** Opening Dataset section block **

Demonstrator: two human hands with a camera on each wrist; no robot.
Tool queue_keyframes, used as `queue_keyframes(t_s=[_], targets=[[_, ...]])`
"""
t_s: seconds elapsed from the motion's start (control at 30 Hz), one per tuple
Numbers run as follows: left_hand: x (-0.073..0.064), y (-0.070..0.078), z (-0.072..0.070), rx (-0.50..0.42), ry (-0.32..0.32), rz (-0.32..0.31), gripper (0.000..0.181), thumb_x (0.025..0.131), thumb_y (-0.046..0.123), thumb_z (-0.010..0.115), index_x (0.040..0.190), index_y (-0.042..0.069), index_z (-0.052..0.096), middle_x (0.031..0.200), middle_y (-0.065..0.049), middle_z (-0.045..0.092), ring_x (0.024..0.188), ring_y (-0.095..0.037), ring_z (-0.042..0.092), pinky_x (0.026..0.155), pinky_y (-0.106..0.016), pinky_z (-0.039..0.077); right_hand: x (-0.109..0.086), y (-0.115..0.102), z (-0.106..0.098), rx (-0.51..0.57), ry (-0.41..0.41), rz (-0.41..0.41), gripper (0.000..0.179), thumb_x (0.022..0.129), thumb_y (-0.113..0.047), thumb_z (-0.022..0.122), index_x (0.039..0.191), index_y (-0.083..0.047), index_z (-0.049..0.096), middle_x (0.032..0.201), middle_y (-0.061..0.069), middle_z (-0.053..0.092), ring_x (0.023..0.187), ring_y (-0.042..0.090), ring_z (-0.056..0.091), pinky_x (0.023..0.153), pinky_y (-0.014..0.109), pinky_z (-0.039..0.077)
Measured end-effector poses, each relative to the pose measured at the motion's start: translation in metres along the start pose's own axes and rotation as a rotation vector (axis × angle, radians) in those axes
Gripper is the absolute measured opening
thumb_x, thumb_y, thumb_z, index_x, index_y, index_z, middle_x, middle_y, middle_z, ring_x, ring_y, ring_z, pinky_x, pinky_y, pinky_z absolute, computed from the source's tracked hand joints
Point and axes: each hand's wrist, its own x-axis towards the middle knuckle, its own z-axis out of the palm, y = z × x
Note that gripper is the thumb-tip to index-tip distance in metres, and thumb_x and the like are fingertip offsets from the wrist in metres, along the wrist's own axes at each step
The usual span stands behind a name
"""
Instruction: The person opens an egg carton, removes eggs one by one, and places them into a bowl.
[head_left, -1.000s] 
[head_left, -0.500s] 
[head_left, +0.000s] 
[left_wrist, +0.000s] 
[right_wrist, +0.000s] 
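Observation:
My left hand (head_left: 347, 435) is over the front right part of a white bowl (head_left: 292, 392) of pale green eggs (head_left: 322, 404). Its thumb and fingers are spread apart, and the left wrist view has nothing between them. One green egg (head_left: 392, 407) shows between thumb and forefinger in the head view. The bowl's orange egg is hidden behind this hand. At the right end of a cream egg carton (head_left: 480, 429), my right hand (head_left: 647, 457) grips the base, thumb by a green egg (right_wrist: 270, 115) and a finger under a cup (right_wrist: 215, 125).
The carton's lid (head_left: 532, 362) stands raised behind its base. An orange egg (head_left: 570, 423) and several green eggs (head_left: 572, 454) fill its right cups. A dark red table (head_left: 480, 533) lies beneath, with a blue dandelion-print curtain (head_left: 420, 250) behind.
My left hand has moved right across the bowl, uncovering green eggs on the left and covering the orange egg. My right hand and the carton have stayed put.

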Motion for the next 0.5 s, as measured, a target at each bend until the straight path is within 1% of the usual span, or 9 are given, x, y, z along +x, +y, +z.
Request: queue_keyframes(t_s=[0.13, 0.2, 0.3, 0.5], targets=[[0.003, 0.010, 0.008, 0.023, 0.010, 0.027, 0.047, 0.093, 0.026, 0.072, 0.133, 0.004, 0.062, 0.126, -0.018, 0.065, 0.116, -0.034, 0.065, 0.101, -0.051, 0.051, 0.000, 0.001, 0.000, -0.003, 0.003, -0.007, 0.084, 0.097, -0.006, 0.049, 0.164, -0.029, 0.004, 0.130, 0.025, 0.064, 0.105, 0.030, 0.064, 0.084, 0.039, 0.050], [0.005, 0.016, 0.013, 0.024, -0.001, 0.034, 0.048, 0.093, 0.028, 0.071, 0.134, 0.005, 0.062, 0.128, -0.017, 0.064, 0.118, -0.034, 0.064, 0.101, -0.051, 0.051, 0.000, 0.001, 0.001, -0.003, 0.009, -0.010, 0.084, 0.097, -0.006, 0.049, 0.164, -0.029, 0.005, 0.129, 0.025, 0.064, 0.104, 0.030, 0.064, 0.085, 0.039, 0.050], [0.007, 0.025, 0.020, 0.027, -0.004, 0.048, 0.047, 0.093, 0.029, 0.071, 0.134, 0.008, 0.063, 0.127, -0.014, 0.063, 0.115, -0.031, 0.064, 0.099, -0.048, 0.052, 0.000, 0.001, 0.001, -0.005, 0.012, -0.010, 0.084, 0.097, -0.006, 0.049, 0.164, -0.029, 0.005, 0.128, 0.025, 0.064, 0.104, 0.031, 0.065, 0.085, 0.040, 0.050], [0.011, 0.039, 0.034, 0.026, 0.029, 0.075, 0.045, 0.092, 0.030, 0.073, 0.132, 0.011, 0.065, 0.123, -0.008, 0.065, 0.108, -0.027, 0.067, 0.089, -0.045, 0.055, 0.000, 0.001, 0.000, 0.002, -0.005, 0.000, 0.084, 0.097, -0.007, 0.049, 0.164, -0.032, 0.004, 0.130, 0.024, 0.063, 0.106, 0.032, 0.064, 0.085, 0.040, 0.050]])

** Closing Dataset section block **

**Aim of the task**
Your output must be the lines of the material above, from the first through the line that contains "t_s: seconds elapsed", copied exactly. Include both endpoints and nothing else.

**Response box**
Demonstrator: two human hands with a camera on each wrist; no robot.
Tool queue_keyframes, used as `queue_keyframes(t_s=[_], targets=[[_, ...]])`
"""
t_s: seconds elapsed from the motion's start (control at 30 Hz), one per tuple

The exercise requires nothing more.